I have followed the instructions to create a "Standard WebApp with Jetty and Maven" precisely as described on the eclipse wiki: http://wiki.eclipse.org/Jetty/Tutorial/Jetty_and_Maven_HelloWorld#Developing_a_Standard_WebApp_with_Jetty_and_Maven
However when I run the webapp (mvn jetty:run) and go to localhost:8080/hello-world/hello I end up at a "HTTP ERROR 404 Problem accessing /hello-world/hello. Reason: Not Found". I have read through documentation, looked at the wiki page's history, poked around other forums and stackoverflow threads, but can not find the answer to this seemingly simple problem. I will post my source, but it is literally the same as the tutorial.
Any help would be appreciated. I'd really like to start playing around with this technology but its disheartening to keep slamming into the same dead end.
(Please note: the first part of the tutorial to create "JettyMavenHelloWorld" work fine. My problem is with the second part, "JettyMavenHelloWarApp". This section is titled "Developing a Standard WebApp with Jetty and Maven")

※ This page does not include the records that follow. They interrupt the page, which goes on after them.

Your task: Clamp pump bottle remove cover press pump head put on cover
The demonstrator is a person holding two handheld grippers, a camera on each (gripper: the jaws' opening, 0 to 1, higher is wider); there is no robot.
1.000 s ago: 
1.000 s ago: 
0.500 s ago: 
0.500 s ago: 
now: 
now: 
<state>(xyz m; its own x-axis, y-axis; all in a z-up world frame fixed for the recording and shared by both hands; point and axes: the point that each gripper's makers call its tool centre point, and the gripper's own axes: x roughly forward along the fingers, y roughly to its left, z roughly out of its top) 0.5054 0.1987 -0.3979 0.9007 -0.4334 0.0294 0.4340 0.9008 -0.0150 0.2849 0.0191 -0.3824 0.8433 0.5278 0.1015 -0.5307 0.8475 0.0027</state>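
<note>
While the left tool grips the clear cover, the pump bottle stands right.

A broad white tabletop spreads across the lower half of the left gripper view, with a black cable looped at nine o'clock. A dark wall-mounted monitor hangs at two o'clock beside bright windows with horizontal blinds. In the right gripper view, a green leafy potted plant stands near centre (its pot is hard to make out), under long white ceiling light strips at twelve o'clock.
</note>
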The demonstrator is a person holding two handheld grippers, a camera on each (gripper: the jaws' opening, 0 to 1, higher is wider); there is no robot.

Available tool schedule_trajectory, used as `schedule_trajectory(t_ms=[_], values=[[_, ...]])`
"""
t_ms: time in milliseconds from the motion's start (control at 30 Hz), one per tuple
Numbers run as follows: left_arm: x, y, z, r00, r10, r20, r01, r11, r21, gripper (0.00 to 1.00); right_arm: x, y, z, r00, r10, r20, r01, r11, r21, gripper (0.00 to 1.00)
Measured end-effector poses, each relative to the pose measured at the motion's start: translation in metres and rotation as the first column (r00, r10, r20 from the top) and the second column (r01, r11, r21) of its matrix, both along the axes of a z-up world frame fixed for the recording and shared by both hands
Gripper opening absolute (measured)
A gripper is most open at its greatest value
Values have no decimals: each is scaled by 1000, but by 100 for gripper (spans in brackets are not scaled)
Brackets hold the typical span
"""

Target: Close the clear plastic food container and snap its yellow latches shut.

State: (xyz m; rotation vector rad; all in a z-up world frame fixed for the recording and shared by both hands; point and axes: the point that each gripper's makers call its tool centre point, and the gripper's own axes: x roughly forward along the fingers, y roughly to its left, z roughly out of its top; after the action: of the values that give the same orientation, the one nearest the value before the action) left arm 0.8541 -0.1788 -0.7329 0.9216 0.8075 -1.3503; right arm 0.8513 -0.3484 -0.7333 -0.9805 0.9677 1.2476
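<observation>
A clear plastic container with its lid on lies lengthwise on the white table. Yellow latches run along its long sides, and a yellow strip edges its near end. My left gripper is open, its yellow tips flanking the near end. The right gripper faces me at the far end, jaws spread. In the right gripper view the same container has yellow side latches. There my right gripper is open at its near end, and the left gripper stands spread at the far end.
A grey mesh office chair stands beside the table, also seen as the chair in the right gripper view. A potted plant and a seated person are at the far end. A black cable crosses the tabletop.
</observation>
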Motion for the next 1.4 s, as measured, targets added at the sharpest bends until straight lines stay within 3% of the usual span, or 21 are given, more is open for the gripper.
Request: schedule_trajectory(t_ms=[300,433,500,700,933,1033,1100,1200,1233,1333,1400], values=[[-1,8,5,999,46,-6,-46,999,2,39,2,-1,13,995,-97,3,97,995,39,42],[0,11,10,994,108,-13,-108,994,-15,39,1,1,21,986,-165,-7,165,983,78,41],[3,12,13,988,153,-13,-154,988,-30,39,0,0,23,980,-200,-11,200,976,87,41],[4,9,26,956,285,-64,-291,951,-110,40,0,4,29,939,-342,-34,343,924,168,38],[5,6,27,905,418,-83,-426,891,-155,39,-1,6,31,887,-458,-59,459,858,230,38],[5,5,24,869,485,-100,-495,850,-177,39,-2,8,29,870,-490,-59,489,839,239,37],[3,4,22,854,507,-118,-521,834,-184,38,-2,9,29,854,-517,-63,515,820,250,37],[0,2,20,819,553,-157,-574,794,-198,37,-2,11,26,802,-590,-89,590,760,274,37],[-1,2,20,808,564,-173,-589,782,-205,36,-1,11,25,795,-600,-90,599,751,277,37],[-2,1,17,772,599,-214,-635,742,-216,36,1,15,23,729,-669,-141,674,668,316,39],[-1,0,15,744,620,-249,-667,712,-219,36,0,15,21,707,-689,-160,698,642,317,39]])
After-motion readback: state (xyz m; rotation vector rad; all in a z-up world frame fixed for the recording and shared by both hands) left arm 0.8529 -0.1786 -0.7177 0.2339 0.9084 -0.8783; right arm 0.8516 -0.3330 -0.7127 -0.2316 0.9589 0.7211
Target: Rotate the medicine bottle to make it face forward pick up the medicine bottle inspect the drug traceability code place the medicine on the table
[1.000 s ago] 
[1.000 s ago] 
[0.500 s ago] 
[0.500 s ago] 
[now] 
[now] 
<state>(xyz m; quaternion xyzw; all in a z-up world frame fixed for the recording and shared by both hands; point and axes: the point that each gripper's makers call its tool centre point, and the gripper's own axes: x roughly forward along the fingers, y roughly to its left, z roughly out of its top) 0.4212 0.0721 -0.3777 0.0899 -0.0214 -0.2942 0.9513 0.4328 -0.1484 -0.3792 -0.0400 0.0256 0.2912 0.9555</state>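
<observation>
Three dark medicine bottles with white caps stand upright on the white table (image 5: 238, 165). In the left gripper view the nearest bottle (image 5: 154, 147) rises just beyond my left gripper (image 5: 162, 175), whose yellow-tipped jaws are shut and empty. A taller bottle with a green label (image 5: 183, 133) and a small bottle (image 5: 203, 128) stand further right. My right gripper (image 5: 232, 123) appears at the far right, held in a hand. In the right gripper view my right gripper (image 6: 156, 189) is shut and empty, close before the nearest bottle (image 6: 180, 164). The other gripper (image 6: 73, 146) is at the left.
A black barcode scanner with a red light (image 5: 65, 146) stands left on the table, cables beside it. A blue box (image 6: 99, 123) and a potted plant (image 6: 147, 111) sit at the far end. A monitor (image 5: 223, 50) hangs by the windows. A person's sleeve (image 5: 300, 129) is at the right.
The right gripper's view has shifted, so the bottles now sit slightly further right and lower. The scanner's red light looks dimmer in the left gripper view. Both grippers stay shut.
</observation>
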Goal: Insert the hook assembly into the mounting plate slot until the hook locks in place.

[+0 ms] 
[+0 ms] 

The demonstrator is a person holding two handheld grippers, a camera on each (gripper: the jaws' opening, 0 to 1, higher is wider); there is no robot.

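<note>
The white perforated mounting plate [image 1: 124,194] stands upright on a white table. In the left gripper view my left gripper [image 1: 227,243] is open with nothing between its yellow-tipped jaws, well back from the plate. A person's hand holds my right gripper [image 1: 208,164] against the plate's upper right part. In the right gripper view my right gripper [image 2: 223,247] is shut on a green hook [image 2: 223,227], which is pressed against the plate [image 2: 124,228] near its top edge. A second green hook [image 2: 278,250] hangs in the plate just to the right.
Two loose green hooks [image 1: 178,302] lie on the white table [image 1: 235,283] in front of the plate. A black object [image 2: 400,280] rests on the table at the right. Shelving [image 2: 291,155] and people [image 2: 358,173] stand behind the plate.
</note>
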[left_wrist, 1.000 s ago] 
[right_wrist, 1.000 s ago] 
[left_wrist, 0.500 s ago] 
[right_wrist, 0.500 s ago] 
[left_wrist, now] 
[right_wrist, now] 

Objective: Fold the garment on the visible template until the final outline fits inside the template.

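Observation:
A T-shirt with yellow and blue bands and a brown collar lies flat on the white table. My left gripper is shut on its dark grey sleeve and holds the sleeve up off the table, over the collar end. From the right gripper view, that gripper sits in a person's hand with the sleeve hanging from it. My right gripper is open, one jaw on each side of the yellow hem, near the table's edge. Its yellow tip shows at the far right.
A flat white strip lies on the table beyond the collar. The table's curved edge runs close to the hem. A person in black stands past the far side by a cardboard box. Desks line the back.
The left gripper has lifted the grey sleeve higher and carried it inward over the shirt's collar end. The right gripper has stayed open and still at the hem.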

JettyMavenHelloWarApp/pom.xml
<project xmlns="http://maven.apache.org/POM/4.0.0"
xmlns:xsi="http://www.w3.org/2001/XMLSchema-instance"
xsi:schemaLocation="http://maven.apache.org/POM/4.0.0 http://maven.apache.org/maven-v4_0_0.xsd">
<modelVersion>4.0.0</modelVersion>
<groupId>org.example</groupId>
<artifactId>hello-world</artifactId>
<version>0.1-SNAPSHOT</version>
<packaging>jar</packaging>
<name>Jetty HelloWorld</name>
<properties>
<jettyVersion>7.2.0.v20101020</jettyVersion>
</properties>
<dependencies>
<dependency>
<groupId>org.eclipse.jetty</groupId>
<artifactId>jetty-server</artifactId>
<version>${jettyVersion}</version>
</dependency>
</dependencies>
<build>
<plugins>
<plugin>
<!-- This plugin is needed for the servlet example -->
<groupId>org.mortbay.jetty</groupId>
<artifactId>jetty-maven-plugin</artifactId>
<version>${jettyVersion}</version>
</plugin>
<plugin>
<groupId>org.codehaus.mojo</groupId>
<artifactId>exec-maven-plugin</artifactId>
<version>1.1</version>
<executions>
<execution><goals><goal>java</goal></goals></execution>
</executions>
<configuration>
<mainClass>org.example.HelloWorld</mainClass>
</configuration>
</plugin>
</plugins>
</build>
</project>
JettyMavenHelloWarApp/src/main/java/org/example/HelloServlet.java
package org.example;
import java.io.IOException;
import javax.servlet.ServletException;
import javax.servlet.http.HttpServlet;
import javax.servlet.http.HttpServletRequest;
import javax.servlet.http.HttpServletResponse;
public class HelloServlet extends HttpServlet
{
protected void doGet(HttpServletRequest request, HttpServletResponse response) throws ServletException, IOException
{
response.setContentType("text/html");
response.setStatus(HttpServletResponse.SC_OK);
response.getWriter().println("<h1>Hello Servlet</h1>");
response.getWriter().println("session=" + request.getSession(true).getId());
}
}
JettyMavenHelloWarApp/src/main/webapp/WEB-INF/web.xml
<?xml version="1.0" encoding="ISO-8859-1"?>
<web-app
xmlns="http://java.sun.com/xml/ns/javaee"
xmlns:xsi="http://www.w3.org/2001/XMLSchema-instance"
xsi:schemaLocation="http://java.sun.com/xml/ns/javaee http://java.sun.com/xml/ns/javaee/web-app_2_5.xsd"
version="2.5">
<servlet>
<servlet-name>Hello</servlet-name>
<servlet-class>org.example.HelloServlet</servlet-class>
</servlet>
<servlet-mapping>
<servlet-name>Hello</servlet-name>
<url-pattern>/hello/*</url-pattern>
</servlet-mapping>
</web-app>
JettyMavenHelloWarApp/src/main/webapp/index.html
<h1>Hello World Webapp</h1>
<a href="/hello">Hello Servlet</a>
The tutorial gives the incorrect url - your app context is still "/",
so the urls are http://localhost:8080
and http://localhost:8080/hello
for the static and dynamic content, respectively.
The maven jetty plugin documentation does claim that the default context will be named the same as the artifactId in the pom.xml, but that doesn't seem to be working here.